There are several small stars involved, the curling “Rishi Sunak” signature, and normally a photo or two of the boy wonder himself, face fixed in the obsequious grin of a public school head boy, which is exactly what he is, and eyes angled towards some sunny horizon or other like an Adelaide-based artisanal winemaker inspecting his fields.
Trouble is, if you slap your signature on something, you will look a bit stupid, a few months later, when you decide that the thermonuclear fallout from it is somebody else’s problem.
When, for example, the former prime minister David Cameron has personally sent you text messages, trying to chisel a path for his banker pal, Lex Greensill, to access a hundred million or so’s worth of these loans, keeping his business going long enough that it would ensure that Cameron didn’t miss out on the $60m share payout, which he keeps boasting about to his mates. When that happens, and you try and claim it’s somebody else’s problem, well, you will look a bit daft.
Still, Sunak is at least no stranger to looking daft. He has what appears to amount to an entire department at the Treasury devoted to making very daft videos of him. Like the one from March this year, where he spent a full six minutes reminiscing about what a challenging – but ultimately great – year 2020 had been for him personally. Where he reminisced about where he’d been, and what he’d been doing, when “the call came in” from Boris Johnson to ask him if he wanted to be chancellor.
He managed to answer that one, thank goodness, and say yes. But he’s a bit more busy now. When the call came in this morning, from the speaker of the House of Commons office, to ask him whether he’d be coming to answer an urgent question about Cameron and the now-defunct Greensill Capital, the answer was a bit more circumspect.
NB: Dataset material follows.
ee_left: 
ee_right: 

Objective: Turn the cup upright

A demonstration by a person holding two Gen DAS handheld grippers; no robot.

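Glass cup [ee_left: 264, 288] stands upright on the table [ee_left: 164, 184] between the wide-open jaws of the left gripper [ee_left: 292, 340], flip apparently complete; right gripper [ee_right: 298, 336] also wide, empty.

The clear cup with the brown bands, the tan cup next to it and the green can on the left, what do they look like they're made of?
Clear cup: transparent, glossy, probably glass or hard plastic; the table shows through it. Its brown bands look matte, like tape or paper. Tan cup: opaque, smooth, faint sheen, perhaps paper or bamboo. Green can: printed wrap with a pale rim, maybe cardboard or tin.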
The answer, specifically, was to send a junior minister from a different department instead. His name is Paul Scully. He is officially the small business minister, so perhaps this really was a question for him, as there are no smaller businesses to be found than Greensill Capital, which is not so much small as non-existent, having accidentally gone bankrupt, despite having unlimited access to the very high quality advice of its adviser – Cameron.
It’s a complicated saga, all this, but at its heart there is a banker called Greensill who thought he was a lot cleverer than he was and accidentally destroyed his company, and a former prime minister called Cameron, who thought he was a lot cleverer than he was, and – well, I think you can see where this is going.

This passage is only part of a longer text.